Task statement — If a line in the entries contains the string "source", include that line in your answer.

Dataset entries
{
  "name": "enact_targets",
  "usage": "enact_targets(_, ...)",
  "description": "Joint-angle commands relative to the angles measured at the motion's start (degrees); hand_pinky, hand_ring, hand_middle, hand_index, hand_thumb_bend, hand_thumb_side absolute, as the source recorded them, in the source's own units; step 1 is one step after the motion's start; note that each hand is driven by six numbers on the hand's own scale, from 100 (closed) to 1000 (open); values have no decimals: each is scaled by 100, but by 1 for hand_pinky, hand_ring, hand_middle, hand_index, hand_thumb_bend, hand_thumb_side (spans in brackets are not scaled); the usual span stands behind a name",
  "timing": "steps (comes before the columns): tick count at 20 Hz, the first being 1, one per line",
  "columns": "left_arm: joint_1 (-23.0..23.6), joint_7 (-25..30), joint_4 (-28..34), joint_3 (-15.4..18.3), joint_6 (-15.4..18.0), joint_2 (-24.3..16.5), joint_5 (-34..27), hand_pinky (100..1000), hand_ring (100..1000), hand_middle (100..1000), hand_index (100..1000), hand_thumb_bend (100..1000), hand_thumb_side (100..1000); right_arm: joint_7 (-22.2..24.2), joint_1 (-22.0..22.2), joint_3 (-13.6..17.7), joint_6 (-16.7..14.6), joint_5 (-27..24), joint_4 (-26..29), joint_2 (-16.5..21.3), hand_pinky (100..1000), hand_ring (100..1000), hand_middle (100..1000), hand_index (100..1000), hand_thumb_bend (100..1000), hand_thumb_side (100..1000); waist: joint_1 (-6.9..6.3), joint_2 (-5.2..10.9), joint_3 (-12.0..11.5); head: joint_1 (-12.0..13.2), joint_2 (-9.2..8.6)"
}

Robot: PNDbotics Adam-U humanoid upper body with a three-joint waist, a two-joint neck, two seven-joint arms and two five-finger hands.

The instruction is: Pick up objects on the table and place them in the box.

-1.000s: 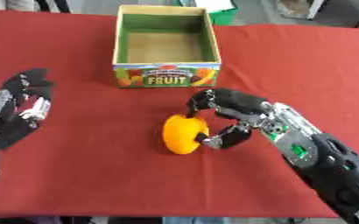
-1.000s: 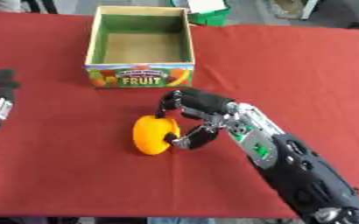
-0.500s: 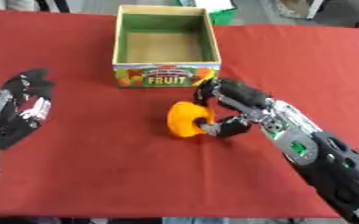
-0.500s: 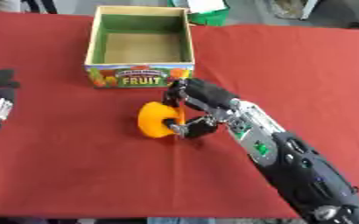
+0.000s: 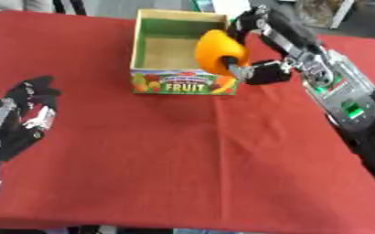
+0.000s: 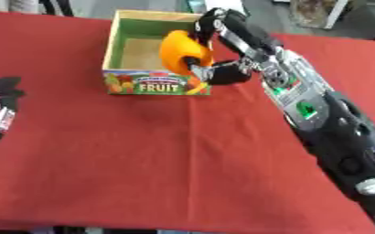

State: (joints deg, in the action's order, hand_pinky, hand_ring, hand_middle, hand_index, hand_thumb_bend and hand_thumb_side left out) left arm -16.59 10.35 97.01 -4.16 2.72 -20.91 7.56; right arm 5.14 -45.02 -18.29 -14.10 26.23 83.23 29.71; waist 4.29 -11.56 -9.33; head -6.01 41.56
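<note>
My right hand (image 5: 254, 50) is shut on an orange fruit-shaped object (image 5: 218, 52), pinching it between thumb and fingers. It holds the orange object in the air over the right front corner of the open cardboard box (image 5: 145, 50) marked FRUIT. The box interior looks bare brown. My left hand (image 5: 24, 116) rests open on the red cloth at the left edge, fingers pointing up, far from the box.
A red cloth (image 5: 190, 160) covers the table. The box stands at the far middle. Beyond the far edge lie some light-coloured things and dark chair legs. The right forearm (image 6: 318, 114) stretches diagonally from the lower right.
My right hand lifted the orange object from the cloth and carried it up and forward to above the box's right front corner. The camera view has also shifted. The left hand stayed put.
</note>
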Motion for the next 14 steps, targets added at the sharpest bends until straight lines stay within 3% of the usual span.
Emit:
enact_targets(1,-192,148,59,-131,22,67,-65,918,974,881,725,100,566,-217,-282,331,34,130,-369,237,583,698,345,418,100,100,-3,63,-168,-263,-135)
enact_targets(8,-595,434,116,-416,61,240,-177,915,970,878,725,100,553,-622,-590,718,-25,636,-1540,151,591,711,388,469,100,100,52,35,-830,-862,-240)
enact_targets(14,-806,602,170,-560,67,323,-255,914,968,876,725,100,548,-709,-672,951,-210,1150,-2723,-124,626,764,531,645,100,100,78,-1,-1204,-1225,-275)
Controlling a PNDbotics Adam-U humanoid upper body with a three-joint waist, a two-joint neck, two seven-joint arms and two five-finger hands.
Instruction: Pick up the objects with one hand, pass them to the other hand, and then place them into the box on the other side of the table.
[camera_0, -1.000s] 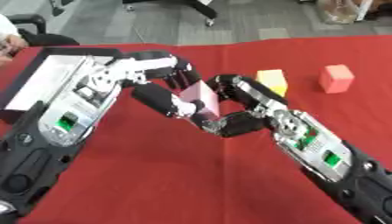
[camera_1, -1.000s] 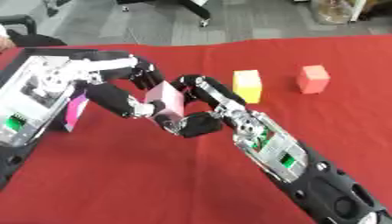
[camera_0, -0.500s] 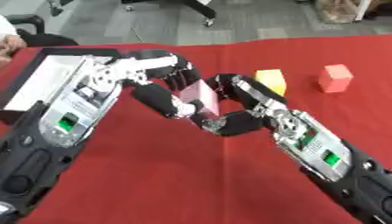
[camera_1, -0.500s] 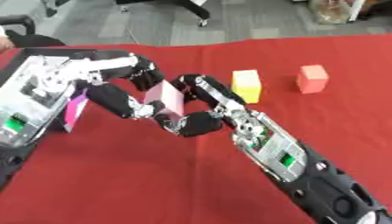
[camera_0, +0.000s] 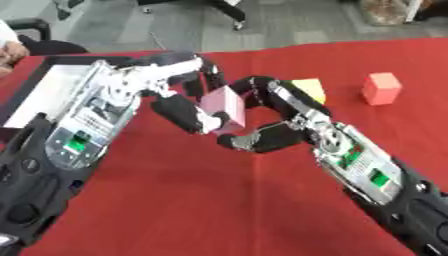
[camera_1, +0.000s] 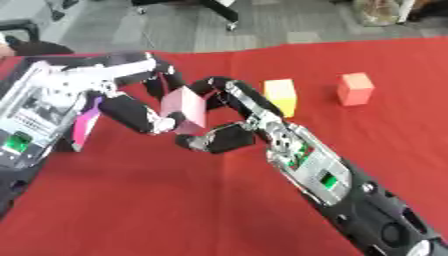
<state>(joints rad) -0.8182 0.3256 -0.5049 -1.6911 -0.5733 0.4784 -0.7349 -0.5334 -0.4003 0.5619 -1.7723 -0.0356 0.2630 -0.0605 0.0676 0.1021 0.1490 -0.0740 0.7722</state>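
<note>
Above the middle of the red worktop (camera_0: 175, 200), I am holding a pink block (camera_0: 225, 107) between my two hands, clear of the cloth. My left hand (camera_0: 179, 107) is curling its fingers round the block's left face, and my right hand (camera_0: 262, 117) is wrapping it from the right and beneath, so both are clamped on it. I judge this is the hand-over step. Next, one hand needs to let go while the other keeps its hold, then carries the block to the box (camera_0: 44, 92) at the left edge. A yellow block (camera_1: 280, 96) and an orange block (camera_1: 354, 88) are waiting further right.
</note>
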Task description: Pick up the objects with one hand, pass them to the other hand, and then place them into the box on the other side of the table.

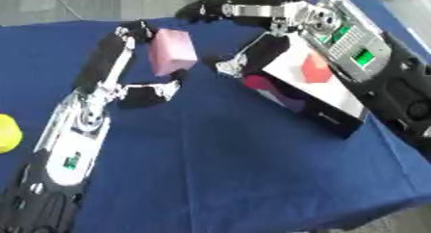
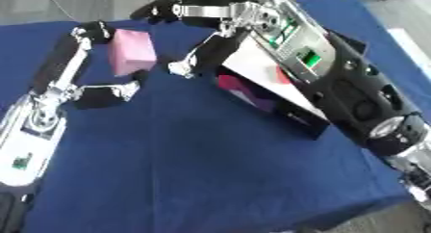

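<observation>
Surface (image 1: 252,169) covered by blue cloth, seen from the head camera at a tilt.

Left hand (image 1: 126,78) reaches in from the left side. Its fingers curl round a pink block (image 1: 172,51): one black finger (image 1: 114,49) runs up the block's left side with its tip at the upper left corner, and the thumb (image 1: 151,93) comes in under the lower edge. Block appears held off the cloth, upright with a slight tilt, left of centre in the far half of the surface.

Right hand (image 2: 210,30) comes in from the upper right. Its fingers are partly spread, curved and hold nothing; one arches above and behind the block, and a lower fingertip (image 2: 179,67) points toward the block's right side, just beside it. Contact between right hand and block cannot be judged from either view.

Box (image 1: 311,90) lies on the right side of the surface, partly under the right forearm: white top face with a red shape, black side wall, magenta patch at the near left corner. Well apart from the block.

Yellow round object (image 1: 6,133) at the left edge of the left eye view, cut by the frame.
</observation>
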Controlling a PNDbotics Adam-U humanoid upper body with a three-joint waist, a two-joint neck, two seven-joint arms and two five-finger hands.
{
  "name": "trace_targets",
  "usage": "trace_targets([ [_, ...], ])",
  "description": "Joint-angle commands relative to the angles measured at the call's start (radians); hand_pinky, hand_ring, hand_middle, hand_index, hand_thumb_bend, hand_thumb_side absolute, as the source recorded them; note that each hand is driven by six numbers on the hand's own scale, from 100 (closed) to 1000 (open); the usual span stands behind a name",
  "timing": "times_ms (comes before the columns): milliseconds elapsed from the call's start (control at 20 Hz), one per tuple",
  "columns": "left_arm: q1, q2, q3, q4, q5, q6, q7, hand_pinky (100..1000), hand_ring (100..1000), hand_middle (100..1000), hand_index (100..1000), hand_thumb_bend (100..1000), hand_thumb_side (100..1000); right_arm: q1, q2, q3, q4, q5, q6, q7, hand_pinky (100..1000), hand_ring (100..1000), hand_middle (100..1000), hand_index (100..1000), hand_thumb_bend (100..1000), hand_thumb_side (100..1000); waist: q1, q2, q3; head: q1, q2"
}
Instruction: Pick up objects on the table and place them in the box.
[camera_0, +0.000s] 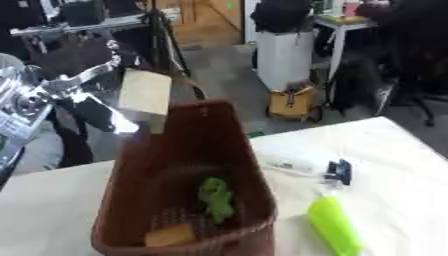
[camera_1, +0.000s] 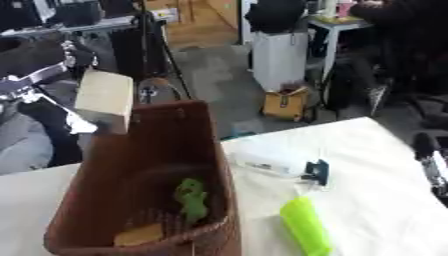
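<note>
A brown woven basket (camera_0: 229, 150) stands on the white table (camera_0: 394, 165), left of the middle. In it lie a green leafy item (camera_0: 215, 199) and a small orange-tan piece (camera_0: 170, 234). My left hand (camera_0: 77, 82) comes in from the upper left. It is shut on a tan rectangular block (camera_0: 145, 92), held in the air over the basket's far rim. A lime-green cylinder (camera_0: 335, 226) lies on the table to the right of the basket. Beyond the cylinder sits a white packet (camera_0: 293, 161) with a black clip-like piece (camera_0: 339, 171). My right hand (camera_1: 429, 161) shows only at the right edge.
The table's far edge runs diagonally behind the basket. Beyond it are a tripod stand (camera_0: 166, 45), a white bin (camera_0: 284, 57), a yellow bag on the floor (camera_0: 293, 102) and desks with chairs. Bare tabletop lies right of the green cylinder.
</note>
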Motion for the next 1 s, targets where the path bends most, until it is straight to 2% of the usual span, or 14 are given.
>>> trace_targets([
  [50,-0.011,0.04,0.001,-0.022,0.016,-0.001,-0.01,531,506,544,754,609,350,-0.006,-0.018,-0.004,-0.006,-0.003,0.0,0.0,538,603,713,805,355,634,-0.006,-0.014,0.001,0.001,-0.01],
  [150,-0.008,0.043,-0.006,-0.03,0.021,-0.006,-0.01,532,509,546,753,607,351,-0.007,-0.018,-0.005,-0.006,-0.003,0.001,0.0,538,603,713,805,354,635,-0.006,-0.014,0.001,-0.001,-0.015],
  [1000,0.005,0.051,-0.02,-0.069,0.047,-0.014,-0.026,538,513,550,754,616,367,-0.006,-0.018,-0.005,-0.005,-0.004,0.0,0.002,537,602,713,805,355,636,-0.007,-0.015,0.006,-0.004,0.046],
])
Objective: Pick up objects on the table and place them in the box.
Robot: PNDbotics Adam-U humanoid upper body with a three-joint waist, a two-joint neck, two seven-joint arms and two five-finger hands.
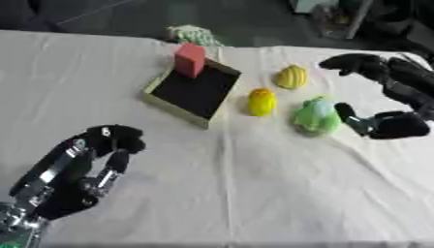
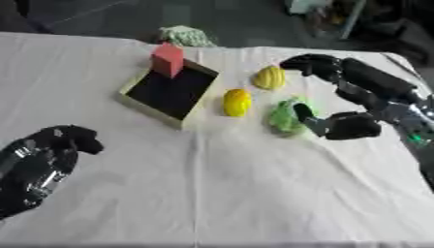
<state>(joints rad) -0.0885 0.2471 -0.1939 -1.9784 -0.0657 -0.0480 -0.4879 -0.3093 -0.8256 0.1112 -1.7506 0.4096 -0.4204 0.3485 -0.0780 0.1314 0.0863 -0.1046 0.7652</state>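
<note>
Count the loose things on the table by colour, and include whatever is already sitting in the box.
Red: 1, the red block in the box
Yellow: 2, the yellow object nearer the box and the yellow object farther back
Green: 1, the green object by the right hand
Green and white: 1, the striped object at the far edge
Total: 5

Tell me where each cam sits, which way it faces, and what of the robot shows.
Left eye view: in the head, looking down at the table; left hand curled at lower left.
Right eye view: same head, slightly offset; right hand open round the green object.
Shared: box, red block, two yellow objects.
</note>
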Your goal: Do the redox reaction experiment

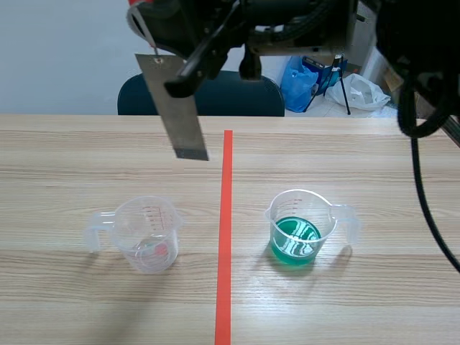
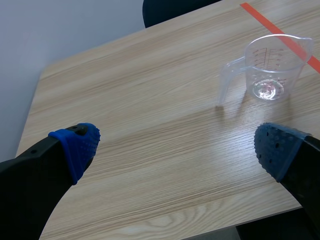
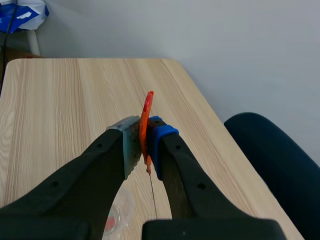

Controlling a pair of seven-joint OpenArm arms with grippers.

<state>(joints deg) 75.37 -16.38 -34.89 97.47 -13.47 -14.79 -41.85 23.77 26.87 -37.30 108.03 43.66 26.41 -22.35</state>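
Strip (image 1: pixel 177 108) aloft; green liquid (image 1: pixel 295 239) in cup (image 1: pixel 282 205)

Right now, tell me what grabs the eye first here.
A grey metal strip hangs left of the red tape line, strung from an orange tab pinched in the right gripper. A cup of green liquid stands right of the line, a near-empty clear cup left.

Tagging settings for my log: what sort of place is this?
Probably a lab or office room staged for a tabletop chemistry demo: a wooden table, a clear measuring cup, a measuring cup of green liquid, a hanging metal strip.
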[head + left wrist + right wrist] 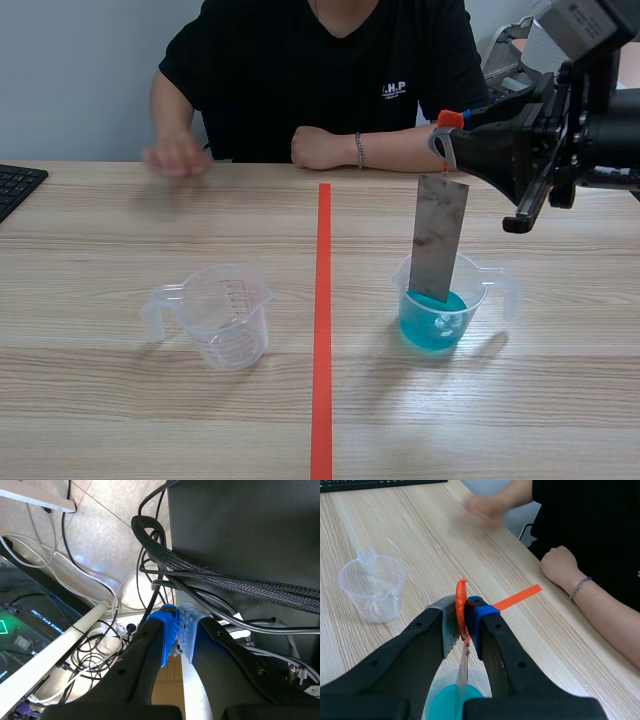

Reply —
  "description": "Joint-angle commands relative to the angles measured at the motion's start (degrees); hand_pinky, hand_ring, hand_middle, hand_index, hand_thumb_bend, hand_thumb_side absolute, as the source recorded them, in the source's own units; step 1 is one step after the motion's start; note that each hand is driven by six numbers on the hand's own scale, from 100 (closed) to 1000 (open); values have no decimals: each is scaled by 100, but by 1 for hand_pinky, hand_ring, hand_middle, hand_index, hand_thumb_bend, hand_thumb_side (spans in brackets are not scaled); the usual span stands behind a name",
  "description": "Joint-angle commands relative to the angles measured at the call's start (radians); hand_pinky, hand_ring, hand_middle, hand_index, hand_thumb_bend, hand_thumb_side absolute, as the source recorded them; note that each hand is driven by six numbers on the hand's own scale, from 100 (closed) to 1000 (open); the usual span stands behind a name",

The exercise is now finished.